使用 ElasticSeach 作为我的部分数据库的主要来源

2021-12-13 00:00:00 elasticsearch mysql

我已经看到许多与此主题类似的问题(

我正在学习 ElasticSearch,我想用它来搜索我网站上的产品.我不需要 User 和 ProductReview 被搜索 - 只需要 Product 表.

我可以想到两种解决方案来实现这一目标:

  1. 定期将Product表从 MySQL 复制到 ES
  2. 在 MySQL 中保留 User 和 ProductReview,在 ES 中保留产品

据我所知,如果我使用选项 1,那么我可以使用 go-mysql-elasticsearch 将 ES 与 MySQL 同步:这是一个好的解决方案吗?

我更倾向于使用选项 2,因为它更容易,而且我不需要担心数据同步.这个选项让我担心的是:

  • ES 作为主要数据来源可靠吗?
  • 在某个时间点,如果我必须修改 Product 表结构,是否可以在不删除和重新创建 Product Index 的情况下进行修改?
  • 在 MySQL 的情况下,我通常备份 Prod DB 并在测试 DB 上恢复它......是否仍然可以使用 ES 进行从 Prod 到测试的备份和恢复?
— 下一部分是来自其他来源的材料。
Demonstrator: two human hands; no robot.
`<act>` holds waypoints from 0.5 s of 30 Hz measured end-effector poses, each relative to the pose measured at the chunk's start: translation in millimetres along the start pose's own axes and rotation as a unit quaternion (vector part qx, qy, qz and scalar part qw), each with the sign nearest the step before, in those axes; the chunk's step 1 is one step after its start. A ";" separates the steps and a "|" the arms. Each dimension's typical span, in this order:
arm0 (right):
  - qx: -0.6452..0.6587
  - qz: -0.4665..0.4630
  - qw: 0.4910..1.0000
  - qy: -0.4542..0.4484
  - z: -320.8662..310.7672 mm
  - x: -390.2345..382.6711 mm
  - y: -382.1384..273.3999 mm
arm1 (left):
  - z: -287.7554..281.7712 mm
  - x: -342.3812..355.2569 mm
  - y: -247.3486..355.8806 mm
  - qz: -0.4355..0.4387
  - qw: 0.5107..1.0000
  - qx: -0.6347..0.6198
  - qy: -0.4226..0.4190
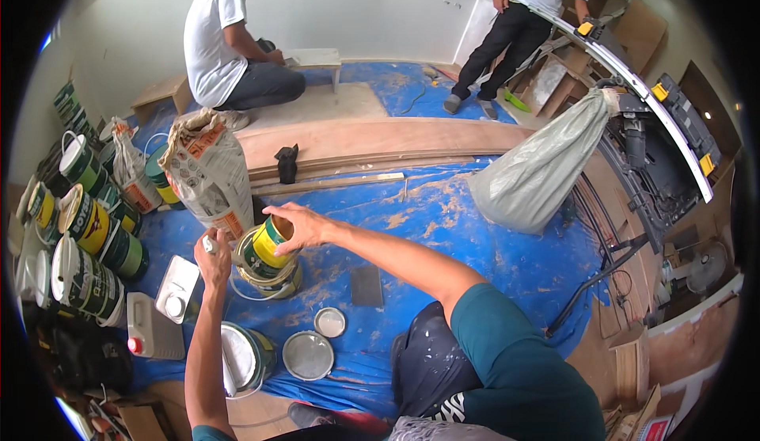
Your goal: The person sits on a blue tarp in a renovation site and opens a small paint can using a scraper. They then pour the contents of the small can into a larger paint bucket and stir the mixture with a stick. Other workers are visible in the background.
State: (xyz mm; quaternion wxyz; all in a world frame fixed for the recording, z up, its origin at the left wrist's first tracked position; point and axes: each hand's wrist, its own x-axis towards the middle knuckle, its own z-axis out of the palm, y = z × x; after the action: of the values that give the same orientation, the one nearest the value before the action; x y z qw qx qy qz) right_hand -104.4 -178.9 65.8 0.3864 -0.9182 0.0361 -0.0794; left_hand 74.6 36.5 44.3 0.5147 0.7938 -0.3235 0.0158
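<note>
1. My right hand point(304, 229) is clamped on one small yellow-and-green can point(271, 243), fingers and thumb curled at its open rim. The can is tilted and sits over one bucket point(286, 284), which has a pale wire handle; I take this bucket as my landmark.
2. My left hand point(214, 259), just left of the bucket, is curled into a fist around one light-tipped thing point(210, 245); most of it is hidden, so I cannot tell what it is.
3. Just beyond the bucket, slightly left, stands one large paper sack point(207, 176), with one smaller sack point(133, 173) farther left.
4. Left of the bucket are two white plastic jugs: one capped in red point(156, 328), the other with a pale round cap point(176, 287).
5. Nearer me than the bucket are one larger pail point(265, 355) and two round lids, one big point(308, 355), one small point(329, 322).
6. Right of the bucket, one dark square piece point(366, 286) lies flat on the blue sheet point(431, 243); farther right stands one tied grey bag point(538, 176).
7. Well beyond the bucket are two people, one crouching point(215, 41), one standing point(507, 41).
</note>
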 end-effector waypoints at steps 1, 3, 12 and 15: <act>0.001 0.001 1.000 0.000 -0.4 -0.4 -0.5 | 0.8 -0.5 0.3 -0.001 1.000 -0.009 0.000; -0.002 0.004 1.000 -0.001 -2.7 -1.4 0.5 | 2.4 -1.3 3.5 -0.004 1.000 -0.031 0.001; 0.004 0.008 1.000 0.001 2.4 2.6 3.2 | -2.6 0.0 1.0 0.013 1.000 -0.011 -0.016; 0.000 0.003 1.000 0.014 3.7 1.3 6.6 | 0.3 -1.2 1.9 0.012 1.000 -0.008 -0.016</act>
State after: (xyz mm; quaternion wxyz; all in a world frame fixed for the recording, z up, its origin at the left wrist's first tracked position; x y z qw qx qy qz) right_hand -102.5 -181.0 58.7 0.3865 -0.9168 0.0443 -0.0907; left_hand 72.5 36.3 45.2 0.5158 0.7859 -0.3410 0.0065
我没有使用 ES/NoSQL 的经验,希望得到任何建议.

解决方案

让我首先说明 Elasticsearch 不是严格意义上的数据库,并且不应该理想地使用像这样.但是,没有什么可以阻止您这样做(而且很多人都在这样做),并且根据 Elastic 的好人的说法,他们永远不会努力尝试使 ES 成为真正的数据库.ES 的主要目标是成为一个快速可靠的搜索和分析引擎.
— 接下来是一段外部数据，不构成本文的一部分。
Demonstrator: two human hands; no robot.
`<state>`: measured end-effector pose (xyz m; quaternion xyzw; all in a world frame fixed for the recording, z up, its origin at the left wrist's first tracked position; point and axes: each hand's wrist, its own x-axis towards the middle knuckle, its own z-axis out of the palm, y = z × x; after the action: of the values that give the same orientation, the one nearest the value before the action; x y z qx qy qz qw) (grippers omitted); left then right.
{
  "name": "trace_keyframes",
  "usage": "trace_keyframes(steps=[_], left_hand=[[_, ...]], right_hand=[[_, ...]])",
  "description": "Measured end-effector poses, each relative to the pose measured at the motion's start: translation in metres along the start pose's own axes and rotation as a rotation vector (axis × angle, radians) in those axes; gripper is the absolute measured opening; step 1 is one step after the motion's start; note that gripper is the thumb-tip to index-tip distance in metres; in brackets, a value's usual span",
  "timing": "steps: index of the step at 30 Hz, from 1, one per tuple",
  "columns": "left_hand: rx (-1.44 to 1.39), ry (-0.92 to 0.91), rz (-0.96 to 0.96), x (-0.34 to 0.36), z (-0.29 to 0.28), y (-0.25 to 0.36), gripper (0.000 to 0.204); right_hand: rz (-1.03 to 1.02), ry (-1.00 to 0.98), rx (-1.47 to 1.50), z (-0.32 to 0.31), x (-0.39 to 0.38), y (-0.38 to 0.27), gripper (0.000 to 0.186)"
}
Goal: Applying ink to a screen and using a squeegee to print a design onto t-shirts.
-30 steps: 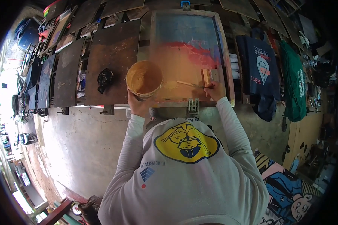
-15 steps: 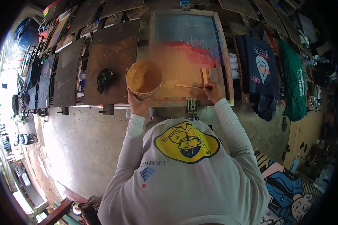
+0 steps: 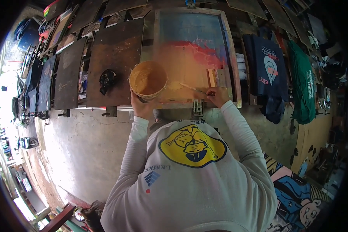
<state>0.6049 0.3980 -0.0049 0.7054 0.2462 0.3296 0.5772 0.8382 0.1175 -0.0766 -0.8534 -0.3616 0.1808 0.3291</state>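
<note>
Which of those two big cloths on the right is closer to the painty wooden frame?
The dark blue cloth does: it lies between the wooden frame and the green cloth, which is farther right.

The bucket (image 3: 147,94) looks like plastic, its rim rough and crusted, and the orange ink (image 3: 147,79) inside is thick and dull. The slim spatula (image 3: 193,88) has a matt, ink-coated end. A worn, stained wooden frame (image 3: 229,38) holds fine mesh (image 3: 189,27), smooth and hazy at its far blue part and smeared nearer. The near hinge clamp (image 3: 198,107) is scuffed grey metal. To the left, a crumpled black plastic bag (image 3: 107,82) shines on a matt, scratched dark board (image 3: 118,50). To the right hang soft navy cloth (image 3: 259,91) and creased green fabric (image 3: 303,85). The floor (image 3: 89,143) is smooth, finely cracked concrete; the shirt (image 3: 205,193), matt knit cloth.
</note>
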Motion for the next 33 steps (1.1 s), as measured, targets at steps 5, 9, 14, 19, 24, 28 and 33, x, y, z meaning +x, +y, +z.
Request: trace_keyframes(steps=[5, 9, 14, 19, 24, 28, 33], left_hand=[[-0.017, 0.012, -0.005, 0.001, 0.001, 0.002, 0.097], [-0.03, -0.001, 0.002, 0.001, 0.001, 0.004, 0.098], [0.075, 0.049, 0.03, -0.001, 0.001, 0.012, 0.103], [0.452, 0.061, 0.173, -0.003, 0.003, 0.024, 0.118], [0.598, 0.018, 0.234, -0.004, 0.01, 0.03, 0.118], [0.631, -0.04, 0.277, -0.002, 0.015, 0.031, 0.115], [0.678, -0.111, 0.278, 0.0, 0.02, 0.033, 0.117]], right_hand=[[0.018, 0.012, -0.06, -0.009, -0.002, 0.006, 0.02], [-0.002, -0.074, -0.057, -0.014, -0.003, 0.011, 0.022], [0.122, -0.06, 0.268, -0.034, -0.005, -0.005, 0.023], [0.273, 0.032, 0.805, -0.083, -0.015, -0.056, 0.022], [0.061, 0.019, 0.776, -0.112, -0.031, -0.105, 0.019], [-0.086, 0.01, 0.382, -0.101, -0.03, -0.136, 0.018], [-0.303, 0.129, 0.163, -0.083, -0.014, -0.156, 0.017]])
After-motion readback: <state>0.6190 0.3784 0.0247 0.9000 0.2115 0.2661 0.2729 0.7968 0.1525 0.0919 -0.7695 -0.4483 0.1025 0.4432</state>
如果可以,您应该始终保留另一个主要事实来源,如果出现问题,您可以随时轻松(重新)构建您的 ES 指数.

就您而言,选项 1 似乎是可行的方法,因为您只想让用户搜索您的产品,因此在 ES 中同步其他表毫无意义.

选项 2 听起来很吸引人,但前提是您决定只使用 ES,如果您想依赖事务(ES 没有事务支持),您真的不应该这样做.您需要知道的另一件事是,如果您只有 ES 中的数据并且您的索引由于某种原因而损坏(在升级期间、ES 中的错误、代码中的错误等),您的数据将消失,您的业务会受苦.

为了更准确地回答您的问题:

  1. 只要您在游戏中投入足够的精力和金钱,ES 就可以作为主要的真相来源可靠.但是,您可能还没有数百万的产品和用户(还没有),因此拥有一个包含至少三个节点的 HA 集群来搜索具有几个字段的数千个产品似乎不是一笔划算的支出.
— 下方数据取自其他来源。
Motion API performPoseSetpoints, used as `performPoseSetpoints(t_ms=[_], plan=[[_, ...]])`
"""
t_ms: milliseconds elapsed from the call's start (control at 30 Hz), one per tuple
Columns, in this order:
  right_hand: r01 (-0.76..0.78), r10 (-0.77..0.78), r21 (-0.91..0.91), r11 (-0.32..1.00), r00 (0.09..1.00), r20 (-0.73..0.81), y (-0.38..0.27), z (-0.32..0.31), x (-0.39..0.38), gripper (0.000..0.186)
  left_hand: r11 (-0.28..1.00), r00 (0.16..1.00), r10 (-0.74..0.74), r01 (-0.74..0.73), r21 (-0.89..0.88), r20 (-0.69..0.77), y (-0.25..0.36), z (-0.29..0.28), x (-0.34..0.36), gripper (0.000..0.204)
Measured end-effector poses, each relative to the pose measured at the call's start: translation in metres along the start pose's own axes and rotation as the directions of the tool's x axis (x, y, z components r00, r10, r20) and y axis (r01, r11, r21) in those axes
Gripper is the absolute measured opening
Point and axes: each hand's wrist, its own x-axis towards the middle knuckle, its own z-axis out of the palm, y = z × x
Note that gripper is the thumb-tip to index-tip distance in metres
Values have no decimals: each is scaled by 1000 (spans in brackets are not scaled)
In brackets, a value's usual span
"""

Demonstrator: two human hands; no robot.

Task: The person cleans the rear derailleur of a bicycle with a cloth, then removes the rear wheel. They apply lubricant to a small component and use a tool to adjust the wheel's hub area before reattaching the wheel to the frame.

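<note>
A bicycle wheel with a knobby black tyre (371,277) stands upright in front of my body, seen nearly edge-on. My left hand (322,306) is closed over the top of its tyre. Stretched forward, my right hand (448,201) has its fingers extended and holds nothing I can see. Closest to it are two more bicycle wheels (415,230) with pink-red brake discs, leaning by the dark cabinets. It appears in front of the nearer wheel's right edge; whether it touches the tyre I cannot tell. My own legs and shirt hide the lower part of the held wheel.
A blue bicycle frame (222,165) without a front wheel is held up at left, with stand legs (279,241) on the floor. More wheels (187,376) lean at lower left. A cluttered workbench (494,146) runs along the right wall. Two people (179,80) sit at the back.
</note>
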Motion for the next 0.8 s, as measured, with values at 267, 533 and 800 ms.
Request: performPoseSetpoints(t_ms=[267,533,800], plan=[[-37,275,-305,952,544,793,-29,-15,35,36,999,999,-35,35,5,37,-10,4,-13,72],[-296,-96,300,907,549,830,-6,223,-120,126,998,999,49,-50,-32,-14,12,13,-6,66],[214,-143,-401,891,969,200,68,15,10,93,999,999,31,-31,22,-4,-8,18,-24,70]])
  2. 当您的产品表发生变化时,很容易将表重新索引到 ES(甚至在 实时),如果你有几千个产品,它可以运行得足够快,你真的不必担心它.如果由于某种原因同步失败,您可以再次运行该过程而不会浪费太多时间.使用 零停机时间别名技术,您可以在不影响用户的情况下完成.

  3. ES 还提供快照/恢复功能,以便您可以拍摄 PROD 的快照并将其安装到您的 TEST 集群中,只需一次 REST 调用.

I have seen many similar question to this topic (including this one, which talks about how ElasticSearch version 6 has overcome many of its limitations as the primary data store), but I am still not clear on the following:

I am creating an online shopping website and I am using MySQL as my DB.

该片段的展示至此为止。